What to do
Write out, word for word, the part of the listing below that opens with the line containing "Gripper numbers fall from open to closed" and closes with the line containing "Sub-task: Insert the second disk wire", keeping both of those lines and adding no others.

Given entries
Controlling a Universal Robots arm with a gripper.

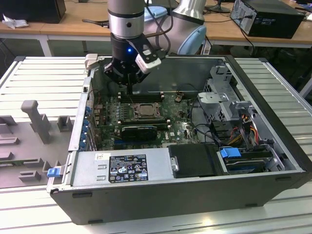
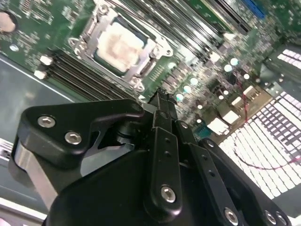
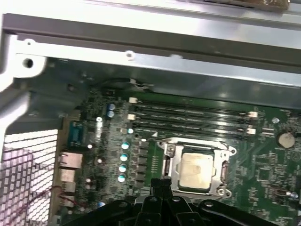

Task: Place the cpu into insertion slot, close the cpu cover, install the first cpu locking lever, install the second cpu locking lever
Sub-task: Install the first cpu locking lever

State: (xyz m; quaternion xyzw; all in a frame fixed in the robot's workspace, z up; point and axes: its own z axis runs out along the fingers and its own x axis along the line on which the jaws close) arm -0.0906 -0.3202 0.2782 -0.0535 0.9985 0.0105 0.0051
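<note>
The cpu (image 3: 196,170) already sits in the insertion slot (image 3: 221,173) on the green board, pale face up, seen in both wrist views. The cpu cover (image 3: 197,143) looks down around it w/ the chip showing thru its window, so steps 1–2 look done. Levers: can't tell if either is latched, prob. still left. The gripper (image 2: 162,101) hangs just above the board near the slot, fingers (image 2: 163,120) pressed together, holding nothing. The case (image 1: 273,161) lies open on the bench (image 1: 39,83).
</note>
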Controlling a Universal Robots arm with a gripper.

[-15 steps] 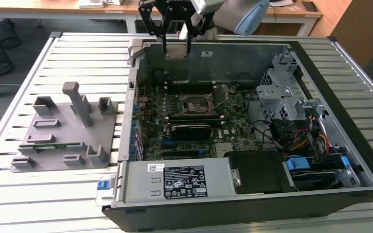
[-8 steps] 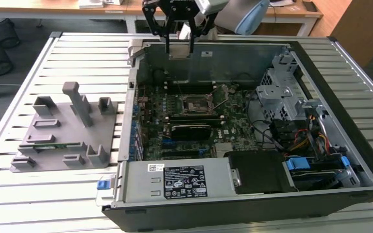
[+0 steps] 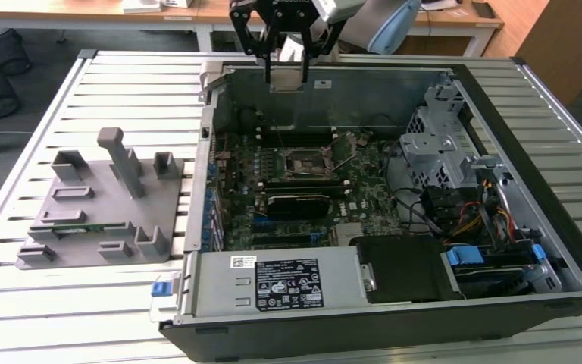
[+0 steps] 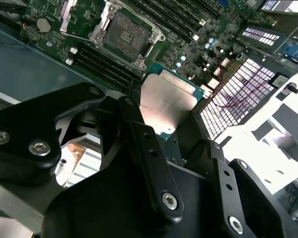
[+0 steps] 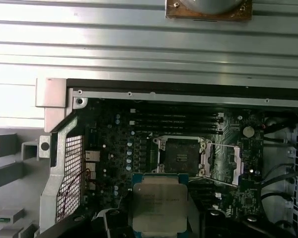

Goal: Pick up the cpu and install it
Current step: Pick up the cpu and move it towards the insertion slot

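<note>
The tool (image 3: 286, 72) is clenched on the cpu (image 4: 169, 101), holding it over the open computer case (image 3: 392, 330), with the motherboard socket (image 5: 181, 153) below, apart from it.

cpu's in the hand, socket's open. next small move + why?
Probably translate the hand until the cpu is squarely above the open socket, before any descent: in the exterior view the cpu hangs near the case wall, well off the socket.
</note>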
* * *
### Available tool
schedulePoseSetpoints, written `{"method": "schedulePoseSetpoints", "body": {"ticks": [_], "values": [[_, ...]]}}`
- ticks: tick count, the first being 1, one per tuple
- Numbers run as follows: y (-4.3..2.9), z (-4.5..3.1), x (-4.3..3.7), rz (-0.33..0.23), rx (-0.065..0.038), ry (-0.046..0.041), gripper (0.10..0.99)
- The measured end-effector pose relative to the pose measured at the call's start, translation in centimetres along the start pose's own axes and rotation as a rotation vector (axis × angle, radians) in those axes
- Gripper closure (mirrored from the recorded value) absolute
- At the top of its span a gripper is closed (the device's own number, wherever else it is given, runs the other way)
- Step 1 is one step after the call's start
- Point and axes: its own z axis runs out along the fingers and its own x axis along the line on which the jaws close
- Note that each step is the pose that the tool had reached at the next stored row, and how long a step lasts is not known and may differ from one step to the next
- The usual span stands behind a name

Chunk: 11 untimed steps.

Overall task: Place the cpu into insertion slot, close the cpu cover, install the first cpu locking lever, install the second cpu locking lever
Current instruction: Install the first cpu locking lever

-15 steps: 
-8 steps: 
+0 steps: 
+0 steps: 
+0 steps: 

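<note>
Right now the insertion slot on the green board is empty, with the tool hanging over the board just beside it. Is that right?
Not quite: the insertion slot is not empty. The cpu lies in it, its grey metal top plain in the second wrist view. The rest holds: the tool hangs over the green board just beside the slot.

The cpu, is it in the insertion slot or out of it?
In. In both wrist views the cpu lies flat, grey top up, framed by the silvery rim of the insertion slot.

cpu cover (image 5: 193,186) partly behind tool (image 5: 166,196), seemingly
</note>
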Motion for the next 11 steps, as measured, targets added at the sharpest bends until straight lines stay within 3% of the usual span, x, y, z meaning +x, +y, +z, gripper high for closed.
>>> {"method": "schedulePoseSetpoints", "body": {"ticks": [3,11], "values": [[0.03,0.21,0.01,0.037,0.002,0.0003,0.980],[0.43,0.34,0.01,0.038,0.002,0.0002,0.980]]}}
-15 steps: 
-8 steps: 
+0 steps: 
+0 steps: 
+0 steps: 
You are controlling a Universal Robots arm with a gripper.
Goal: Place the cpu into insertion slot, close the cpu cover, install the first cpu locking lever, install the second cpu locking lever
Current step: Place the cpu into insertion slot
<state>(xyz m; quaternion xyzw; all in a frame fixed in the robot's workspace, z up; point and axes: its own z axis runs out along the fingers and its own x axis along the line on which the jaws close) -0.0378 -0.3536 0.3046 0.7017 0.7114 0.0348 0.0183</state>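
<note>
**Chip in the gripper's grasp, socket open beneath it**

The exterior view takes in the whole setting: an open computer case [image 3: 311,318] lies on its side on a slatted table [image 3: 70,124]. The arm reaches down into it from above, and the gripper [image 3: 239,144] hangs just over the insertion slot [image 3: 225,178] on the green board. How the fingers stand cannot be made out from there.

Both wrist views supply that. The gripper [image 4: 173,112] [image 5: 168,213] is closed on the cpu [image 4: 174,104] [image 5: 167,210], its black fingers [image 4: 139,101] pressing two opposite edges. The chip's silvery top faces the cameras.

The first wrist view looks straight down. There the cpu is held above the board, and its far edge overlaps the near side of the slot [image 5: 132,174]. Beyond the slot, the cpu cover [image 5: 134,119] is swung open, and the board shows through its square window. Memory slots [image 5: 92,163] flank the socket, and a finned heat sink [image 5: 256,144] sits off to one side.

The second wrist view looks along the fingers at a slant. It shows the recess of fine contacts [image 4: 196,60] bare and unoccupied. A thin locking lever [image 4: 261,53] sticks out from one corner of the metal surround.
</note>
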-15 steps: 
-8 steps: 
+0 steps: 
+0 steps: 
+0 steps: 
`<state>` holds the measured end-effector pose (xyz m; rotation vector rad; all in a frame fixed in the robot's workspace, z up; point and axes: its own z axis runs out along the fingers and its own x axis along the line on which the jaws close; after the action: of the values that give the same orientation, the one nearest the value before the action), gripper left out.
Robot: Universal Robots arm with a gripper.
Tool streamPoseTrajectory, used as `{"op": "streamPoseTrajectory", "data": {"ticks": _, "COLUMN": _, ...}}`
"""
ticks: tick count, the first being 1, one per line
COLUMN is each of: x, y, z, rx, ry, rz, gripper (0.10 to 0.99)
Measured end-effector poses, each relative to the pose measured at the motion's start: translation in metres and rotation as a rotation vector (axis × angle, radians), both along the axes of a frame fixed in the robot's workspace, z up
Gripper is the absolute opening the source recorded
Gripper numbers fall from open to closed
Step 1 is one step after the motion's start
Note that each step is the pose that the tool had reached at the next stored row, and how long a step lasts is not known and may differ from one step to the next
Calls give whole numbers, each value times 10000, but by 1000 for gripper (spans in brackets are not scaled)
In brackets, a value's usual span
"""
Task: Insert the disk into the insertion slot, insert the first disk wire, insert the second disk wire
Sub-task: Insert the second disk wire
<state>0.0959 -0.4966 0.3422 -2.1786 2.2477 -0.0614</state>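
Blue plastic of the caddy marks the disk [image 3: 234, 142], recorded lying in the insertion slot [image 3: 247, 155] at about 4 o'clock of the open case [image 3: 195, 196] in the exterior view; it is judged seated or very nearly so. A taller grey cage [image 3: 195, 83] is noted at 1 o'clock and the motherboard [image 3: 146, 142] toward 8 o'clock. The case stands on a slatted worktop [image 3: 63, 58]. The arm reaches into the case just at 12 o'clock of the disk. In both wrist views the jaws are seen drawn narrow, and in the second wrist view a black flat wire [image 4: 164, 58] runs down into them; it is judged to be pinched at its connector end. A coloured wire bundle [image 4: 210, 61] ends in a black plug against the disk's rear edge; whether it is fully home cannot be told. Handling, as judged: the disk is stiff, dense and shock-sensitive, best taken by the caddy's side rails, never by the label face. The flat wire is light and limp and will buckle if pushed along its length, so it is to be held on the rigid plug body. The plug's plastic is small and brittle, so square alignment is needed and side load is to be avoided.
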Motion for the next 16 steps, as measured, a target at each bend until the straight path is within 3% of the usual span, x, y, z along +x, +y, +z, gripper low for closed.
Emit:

Task solution
Gripper numbers fall from open to closed
Step 1 is one step after the motion's start
Note that each step is the pose that the tool had reached at the next stored row, and how long a step lasts is not known and may differ from one step to the next
Calls give whole numbers, each value times 10000, but by 1000 for gripper (spans in brackets are not scaled)
In brackets, a value's usual span
"""
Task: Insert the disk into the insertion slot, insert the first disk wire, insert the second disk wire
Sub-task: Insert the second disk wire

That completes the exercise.